The response must match the data below exactly, line for line.

*** Opening of Data supplied ***

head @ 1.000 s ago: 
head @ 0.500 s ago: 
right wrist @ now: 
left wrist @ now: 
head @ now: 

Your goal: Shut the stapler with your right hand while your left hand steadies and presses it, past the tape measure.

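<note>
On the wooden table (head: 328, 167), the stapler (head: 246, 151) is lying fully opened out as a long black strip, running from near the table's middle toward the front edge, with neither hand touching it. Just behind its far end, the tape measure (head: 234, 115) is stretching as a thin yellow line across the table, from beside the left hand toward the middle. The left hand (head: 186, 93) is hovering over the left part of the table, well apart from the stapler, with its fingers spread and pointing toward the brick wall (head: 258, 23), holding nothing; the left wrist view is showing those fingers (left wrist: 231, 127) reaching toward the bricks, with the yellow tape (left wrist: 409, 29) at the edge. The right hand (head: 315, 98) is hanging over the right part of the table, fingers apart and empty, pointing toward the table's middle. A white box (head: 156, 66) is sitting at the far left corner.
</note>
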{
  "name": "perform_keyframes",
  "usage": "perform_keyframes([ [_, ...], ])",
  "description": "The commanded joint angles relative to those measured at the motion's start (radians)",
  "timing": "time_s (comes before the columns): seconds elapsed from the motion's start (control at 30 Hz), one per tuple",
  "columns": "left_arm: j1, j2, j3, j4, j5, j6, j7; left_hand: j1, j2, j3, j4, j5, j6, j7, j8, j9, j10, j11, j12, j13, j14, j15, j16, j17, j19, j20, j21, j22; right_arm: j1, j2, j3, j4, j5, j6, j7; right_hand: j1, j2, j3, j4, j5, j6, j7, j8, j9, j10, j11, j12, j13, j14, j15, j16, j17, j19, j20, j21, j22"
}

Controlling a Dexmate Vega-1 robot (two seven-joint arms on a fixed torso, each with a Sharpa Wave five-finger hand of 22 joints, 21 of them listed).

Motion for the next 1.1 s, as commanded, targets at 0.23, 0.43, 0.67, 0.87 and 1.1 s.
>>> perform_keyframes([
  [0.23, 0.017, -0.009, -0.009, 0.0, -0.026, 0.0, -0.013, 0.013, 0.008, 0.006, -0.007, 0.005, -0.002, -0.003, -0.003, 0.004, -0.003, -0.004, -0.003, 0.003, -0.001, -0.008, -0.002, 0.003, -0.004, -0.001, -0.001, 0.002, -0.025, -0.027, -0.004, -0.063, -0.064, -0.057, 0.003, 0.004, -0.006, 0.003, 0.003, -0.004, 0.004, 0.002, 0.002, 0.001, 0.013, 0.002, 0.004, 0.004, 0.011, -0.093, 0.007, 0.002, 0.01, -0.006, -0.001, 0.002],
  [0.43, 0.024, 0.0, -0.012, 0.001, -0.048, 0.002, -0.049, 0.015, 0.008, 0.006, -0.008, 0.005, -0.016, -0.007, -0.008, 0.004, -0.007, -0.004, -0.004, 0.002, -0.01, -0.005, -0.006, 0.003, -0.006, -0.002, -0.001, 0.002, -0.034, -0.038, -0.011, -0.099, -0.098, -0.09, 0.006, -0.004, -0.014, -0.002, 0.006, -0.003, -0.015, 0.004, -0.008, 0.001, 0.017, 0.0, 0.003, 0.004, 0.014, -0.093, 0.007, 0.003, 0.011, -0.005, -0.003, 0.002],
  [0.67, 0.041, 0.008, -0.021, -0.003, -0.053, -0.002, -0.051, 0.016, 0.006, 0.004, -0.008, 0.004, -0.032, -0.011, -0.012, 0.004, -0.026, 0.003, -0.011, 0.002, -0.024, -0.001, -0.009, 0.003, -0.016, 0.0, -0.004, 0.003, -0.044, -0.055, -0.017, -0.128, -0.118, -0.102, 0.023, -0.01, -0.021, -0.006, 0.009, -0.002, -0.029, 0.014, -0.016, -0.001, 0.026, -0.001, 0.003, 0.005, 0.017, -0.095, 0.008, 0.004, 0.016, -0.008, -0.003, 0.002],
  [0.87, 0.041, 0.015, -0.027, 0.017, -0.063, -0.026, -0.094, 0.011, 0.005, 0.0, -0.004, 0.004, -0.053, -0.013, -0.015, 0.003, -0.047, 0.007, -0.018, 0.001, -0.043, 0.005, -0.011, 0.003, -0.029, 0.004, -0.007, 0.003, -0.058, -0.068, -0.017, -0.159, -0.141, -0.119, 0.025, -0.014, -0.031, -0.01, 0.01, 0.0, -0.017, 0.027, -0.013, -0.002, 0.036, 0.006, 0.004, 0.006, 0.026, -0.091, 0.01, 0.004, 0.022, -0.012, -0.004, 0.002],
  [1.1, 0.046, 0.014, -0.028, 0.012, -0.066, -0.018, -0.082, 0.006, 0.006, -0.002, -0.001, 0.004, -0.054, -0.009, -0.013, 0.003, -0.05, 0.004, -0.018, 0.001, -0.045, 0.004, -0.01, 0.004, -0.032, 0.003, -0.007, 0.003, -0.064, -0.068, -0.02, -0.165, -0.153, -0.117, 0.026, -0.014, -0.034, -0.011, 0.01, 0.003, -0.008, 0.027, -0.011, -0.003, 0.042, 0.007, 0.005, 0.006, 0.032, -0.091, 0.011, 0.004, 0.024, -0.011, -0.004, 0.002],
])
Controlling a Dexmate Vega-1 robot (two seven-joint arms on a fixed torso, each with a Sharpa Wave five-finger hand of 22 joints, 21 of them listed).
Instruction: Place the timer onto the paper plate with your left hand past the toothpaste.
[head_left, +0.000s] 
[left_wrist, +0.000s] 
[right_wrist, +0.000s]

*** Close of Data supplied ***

> **Task output**:
head @ 1.000 s ago: 
head @ 0.500 s ago: 
right wrist @ now: 
left wrist @ now: 
head @ now: 

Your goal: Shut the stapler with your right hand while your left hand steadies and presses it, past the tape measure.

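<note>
On the wooden table (head: 328, 167), the stapler (head: 246, 151) is lying fully opened out as a long black strip, running from near the table's middle toward the front edge, with neither hand touching it. Just behind its far end, the tape measure (head: 234, 115) is stretching as a thin yellow line across the table, from beside the left hand toward the middle. The left hand (head: 186, 93) is hovering over the left part of the table, well apart from the stapler, with its fingers spread and pointing toward the brick wall (head: 258, 23), holding nothing; the left wrist view is showing those fingers (left wrist: 231, 127) reaching toward the bricks, with the yellow tape (left wrist: 409, 29) at the edge. The right hand (head: 315, 98) is hanging over the right part of the table, fingers apart and empty, pointing toward the table's middle. A white box (head: 156, 66) is sitting at the far left corner.
</note>
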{
  "name": "perform_keyframes",
  "usage": "perform_keyframes([ [_, ...], ])",
  "description": "The commanded joint angles relative to those measured at the motion's start (radians)",
  "timing": "time_s (comes before the columns): seconds elapsed from the motion's start (control at 30 Hz), one per tuple",
  "columns": "left_arm: j1, j2, j3, j4, j5, j6, j7; left_hand: j1, j2, j3, j4, j5, j6, j7, j8, j9, j10, j11, j12, j13, j14, j15, j16, j17, j19, j20, j21, j22; right_arm: j1, j2, j3, j4, j5, j6, j7; right_hand: j1, j2, j3, j4, j5, j6, j7, j8, j9, j10, j11, j12, j13, j14, j15, j16, j17, j19, j20, j21, j22"
}

Controlling a Dexmate Vega-1 robot (two seven-joint arms on a fixed torso, each with a Sharpa Wave five-finger hand of 22 joints, 21 of them listed).

Motion for the next 1.1 s, as commanded, targets at 0.23, 0.43, 0.67, 0.87 and 1.1 s.
>>> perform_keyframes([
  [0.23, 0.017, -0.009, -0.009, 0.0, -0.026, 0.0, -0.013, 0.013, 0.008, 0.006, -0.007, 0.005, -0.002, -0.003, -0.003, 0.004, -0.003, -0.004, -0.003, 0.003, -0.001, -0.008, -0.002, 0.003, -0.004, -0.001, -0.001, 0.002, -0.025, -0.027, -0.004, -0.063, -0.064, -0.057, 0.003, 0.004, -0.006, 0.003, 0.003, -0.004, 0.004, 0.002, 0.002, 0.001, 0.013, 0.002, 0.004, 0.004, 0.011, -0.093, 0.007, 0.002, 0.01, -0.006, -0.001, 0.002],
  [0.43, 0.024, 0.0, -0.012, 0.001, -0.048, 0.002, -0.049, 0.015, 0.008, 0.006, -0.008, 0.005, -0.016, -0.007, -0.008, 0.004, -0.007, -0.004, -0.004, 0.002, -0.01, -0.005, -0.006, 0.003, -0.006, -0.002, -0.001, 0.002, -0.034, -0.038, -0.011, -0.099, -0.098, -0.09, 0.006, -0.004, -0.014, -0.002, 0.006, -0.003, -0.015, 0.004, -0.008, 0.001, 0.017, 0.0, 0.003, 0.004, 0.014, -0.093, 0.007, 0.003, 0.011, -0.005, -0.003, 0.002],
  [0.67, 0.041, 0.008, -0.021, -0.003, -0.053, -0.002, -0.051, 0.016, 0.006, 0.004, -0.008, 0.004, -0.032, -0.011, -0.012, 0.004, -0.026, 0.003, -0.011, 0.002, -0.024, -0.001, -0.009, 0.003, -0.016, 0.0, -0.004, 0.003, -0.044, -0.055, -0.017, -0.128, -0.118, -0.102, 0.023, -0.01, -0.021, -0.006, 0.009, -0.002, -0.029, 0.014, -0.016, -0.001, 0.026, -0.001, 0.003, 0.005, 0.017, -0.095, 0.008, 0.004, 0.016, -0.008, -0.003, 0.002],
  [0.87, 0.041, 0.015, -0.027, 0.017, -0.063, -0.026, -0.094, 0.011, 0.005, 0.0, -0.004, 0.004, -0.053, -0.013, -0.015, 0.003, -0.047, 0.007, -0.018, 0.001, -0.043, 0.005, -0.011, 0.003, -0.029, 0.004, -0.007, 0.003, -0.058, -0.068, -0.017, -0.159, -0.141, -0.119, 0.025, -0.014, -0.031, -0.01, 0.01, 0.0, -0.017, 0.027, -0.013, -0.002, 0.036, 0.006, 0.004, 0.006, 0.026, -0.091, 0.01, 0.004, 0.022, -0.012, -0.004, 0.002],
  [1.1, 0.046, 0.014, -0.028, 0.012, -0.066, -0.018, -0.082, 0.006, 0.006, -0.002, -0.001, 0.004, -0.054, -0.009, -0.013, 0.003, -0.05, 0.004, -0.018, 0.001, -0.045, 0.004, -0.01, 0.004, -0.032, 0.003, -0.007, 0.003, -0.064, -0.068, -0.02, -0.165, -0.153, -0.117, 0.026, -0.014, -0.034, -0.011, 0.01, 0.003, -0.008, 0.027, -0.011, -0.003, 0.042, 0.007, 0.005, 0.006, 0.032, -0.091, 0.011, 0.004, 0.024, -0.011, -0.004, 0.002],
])
Controlling a Dexmate Vega-1 robot (two seven-joint arms on a fixed torso, each with a Sharpa Wave five-finger hand of 22 joints, 21 of them listed).
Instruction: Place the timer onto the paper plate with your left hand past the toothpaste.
[head_left, +0.000s] 
[left_wrist, +0.000s] 
[right_wrist, +0.000s]

Nothing remains to be done for this exercise.